TASK OBJECTIVE:
What must be returned is the number of lines in the records holding the word "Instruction", with no other text.

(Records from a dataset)
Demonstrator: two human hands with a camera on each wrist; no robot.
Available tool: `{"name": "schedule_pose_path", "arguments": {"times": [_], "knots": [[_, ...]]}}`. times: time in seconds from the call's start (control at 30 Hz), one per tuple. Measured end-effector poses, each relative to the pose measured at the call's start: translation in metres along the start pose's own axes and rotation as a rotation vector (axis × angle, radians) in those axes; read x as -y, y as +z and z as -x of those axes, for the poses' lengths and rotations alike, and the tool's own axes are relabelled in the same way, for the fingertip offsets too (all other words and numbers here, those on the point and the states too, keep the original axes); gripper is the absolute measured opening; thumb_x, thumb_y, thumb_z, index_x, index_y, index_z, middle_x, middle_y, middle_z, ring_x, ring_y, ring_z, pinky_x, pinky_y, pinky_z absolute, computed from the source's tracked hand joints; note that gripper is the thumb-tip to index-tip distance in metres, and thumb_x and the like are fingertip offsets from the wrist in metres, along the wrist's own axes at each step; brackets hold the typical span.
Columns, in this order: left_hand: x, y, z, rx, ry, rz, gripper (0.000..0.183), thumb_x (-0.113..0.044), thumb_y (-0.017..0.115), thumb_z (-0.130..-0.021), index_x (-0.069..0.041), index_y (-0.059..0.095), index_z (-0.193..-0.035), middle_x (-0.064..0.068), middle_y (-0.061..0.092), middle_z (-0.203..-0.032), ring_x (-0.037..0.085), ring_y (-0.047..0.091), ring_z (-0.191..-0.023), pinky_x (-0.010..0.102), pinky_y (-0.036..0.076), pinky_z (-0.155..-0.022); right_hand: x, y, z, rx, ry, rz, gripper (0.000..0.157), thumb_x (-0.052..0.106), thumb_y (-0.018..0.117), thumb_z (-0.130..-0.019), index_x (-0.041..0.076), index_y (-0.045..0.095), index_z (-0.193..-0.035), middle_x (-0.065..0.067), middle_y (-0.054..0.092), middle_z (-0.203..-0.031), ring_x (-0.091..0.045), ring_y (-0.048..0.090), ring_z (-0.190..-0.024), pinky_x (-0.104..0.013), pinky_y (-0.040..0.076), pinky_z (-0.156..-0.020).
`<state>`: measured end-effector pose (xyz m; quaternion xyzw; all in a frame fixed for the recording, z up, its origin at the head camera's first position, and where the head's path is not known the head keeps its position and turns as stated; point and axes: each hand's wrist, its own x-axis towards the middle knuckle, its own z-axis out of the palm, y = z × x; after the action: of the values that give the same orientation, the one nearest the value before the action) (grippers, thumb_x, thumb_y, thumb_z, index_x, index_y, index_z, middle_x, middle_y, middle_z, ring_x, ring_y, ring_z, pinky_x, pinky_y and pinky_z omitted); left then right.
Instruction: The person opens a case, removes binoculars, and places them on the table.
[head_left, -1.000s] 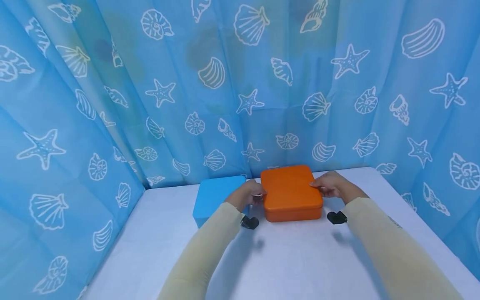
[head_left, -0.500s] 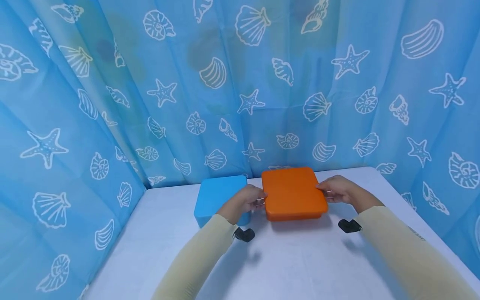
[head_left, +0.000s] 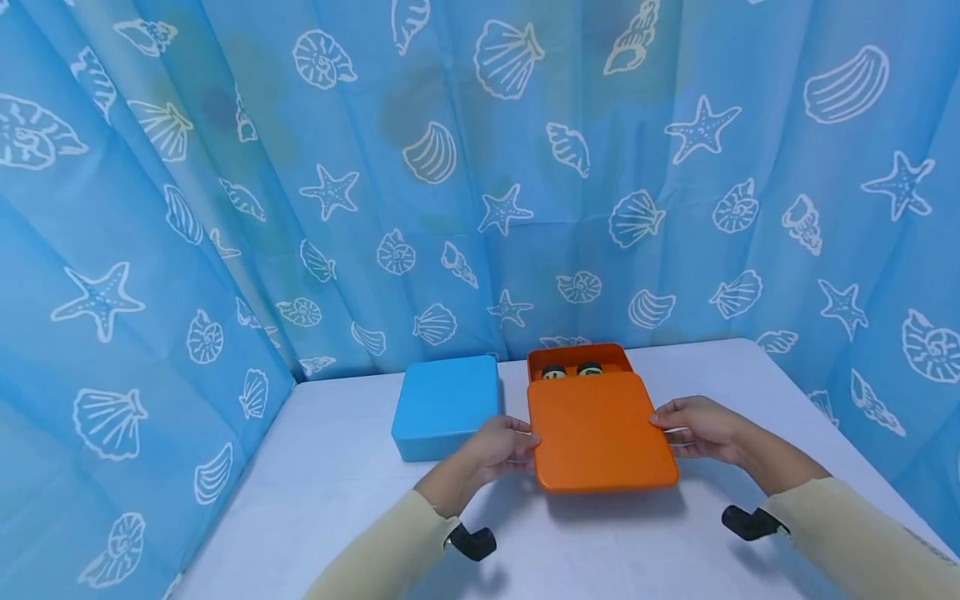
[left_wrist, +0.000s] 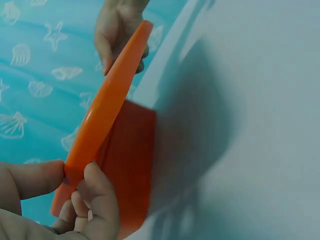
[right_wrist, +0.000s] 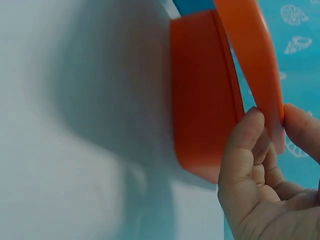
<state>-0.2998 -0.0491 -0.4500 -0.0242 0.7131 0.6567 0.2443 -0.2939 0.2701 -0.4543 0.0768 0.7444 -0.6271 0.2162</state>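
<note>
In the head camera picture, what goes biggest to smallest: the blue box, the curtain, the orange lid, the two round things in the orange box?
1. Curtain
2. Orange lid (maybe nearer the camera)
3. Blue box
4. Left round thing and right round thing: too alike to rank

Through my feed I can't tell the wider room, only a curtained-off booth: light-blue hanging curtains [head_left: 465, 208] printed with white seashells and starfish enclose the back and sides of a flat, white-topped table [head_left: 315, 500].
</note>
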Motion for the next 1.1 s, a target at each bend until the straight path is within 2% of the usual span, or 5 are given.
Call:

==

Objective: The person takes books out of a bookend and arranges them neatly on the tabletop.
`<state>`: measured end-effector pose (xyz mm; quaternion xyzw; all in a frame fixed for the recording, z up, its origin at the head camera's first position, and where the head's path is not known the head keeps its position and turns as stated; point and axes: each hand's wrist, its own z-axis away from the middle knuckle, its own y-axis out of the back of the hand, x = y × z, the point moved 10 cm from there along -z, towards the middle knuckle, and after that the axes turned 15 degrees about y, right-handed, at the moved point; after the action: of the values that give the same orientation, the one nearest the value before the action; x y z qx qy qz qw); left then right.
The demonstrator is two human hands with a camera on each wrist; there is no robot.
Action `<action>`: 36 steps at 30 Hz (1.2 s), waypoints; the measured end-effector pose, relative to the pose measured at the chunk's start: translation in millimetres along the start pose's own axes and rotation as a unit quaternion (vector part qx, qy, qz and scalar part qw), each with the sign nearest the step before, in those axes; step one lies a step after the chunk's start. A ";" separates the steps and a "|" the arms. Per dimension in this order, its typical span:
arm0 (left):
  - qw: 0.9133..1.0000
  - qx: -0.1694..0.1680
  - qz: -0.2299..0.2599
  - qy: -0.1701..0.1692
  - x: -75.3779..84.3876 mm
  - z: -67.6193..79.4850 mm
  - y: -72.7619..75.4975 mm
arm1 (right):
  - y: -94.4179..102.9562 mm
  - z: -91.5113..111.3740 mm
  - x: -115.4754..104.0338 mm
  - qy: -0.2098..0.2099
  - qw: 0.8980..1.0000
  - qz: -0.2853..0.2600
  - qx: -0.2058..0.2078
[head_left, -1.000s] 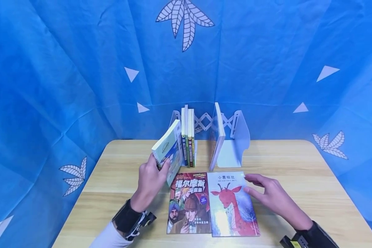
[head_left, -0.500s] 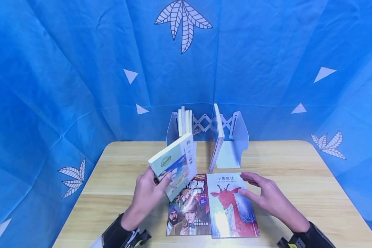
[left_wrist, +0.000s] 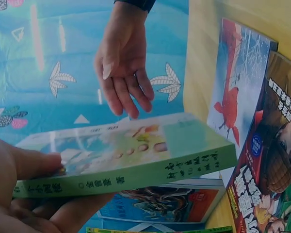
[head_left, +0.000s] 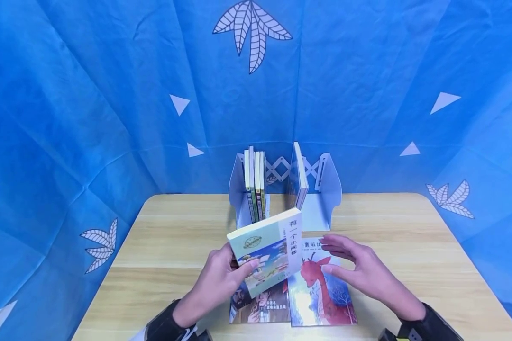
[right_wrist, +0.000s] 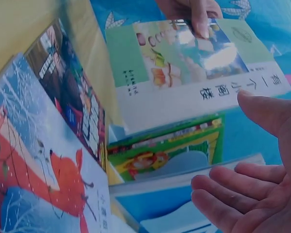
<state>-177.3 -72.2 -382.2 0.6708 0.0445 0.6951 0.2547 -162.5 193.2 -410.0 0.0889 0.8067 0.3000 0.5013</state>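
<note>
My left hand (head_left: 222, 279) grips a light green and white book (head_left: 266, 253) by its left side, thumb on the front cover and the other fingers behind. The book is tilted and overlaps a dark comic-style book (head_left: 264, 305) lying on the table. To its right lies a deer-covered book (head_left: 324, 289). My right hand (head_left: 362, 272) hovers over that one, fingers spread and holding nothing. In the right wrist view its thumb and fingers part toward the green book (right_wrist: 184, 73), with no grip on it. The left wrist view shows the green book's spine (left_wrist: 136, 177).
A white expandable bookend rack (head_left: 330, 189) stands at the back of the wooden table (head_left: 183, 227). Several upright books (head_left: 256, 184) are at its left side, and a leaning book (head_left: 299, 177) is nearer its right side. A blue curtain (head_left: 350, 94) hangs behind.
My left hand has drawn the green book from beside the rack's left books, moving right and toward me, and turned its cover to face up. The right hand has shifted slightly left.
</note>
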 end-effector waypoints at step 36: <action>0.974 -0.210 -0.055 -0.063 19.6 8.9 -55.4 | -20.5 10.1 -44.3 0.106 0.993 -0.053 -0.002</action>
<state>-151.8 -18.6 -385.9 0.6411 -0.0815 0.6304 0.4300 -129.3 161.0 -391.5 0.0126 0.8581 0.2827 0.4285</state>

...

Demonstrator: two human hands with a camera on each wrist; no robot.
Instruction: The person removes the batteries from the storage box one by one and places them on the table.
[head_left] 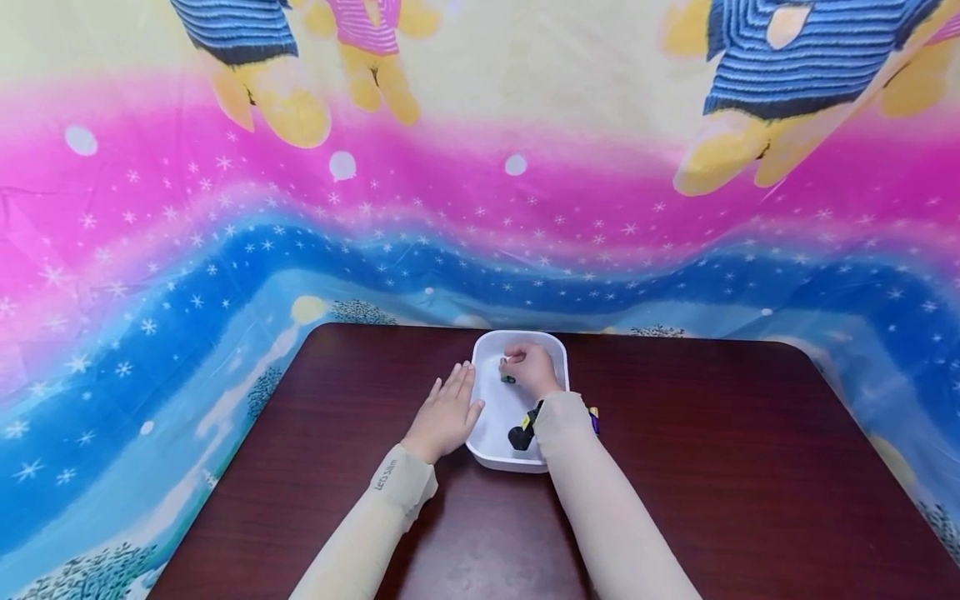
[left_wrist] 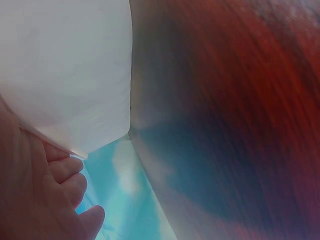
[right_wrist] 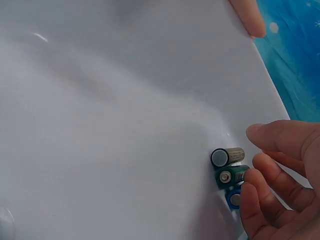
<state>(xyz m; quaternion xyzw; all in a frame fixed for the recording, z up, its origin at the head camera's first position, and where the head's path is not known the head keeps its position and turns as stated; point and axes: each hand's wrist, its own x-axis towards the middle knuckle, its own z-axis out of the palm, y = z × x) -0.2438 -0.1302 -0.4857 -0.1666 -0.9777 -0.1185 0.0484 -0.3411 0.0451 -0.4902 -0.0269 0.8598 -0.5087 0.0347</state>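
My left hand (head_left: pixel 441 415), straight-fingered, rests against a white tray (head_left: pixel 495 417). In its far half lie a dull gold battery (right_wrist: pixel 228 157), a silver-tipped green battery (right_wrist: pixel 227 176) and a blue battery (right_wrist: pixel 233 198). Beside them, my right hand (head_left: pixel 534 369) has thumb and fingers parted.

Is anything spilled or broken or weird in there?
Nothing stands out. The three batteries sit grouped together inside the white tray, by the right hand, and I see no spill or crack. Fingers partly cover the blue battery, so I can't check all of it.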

OUTPUT FOR THIS TASK:
2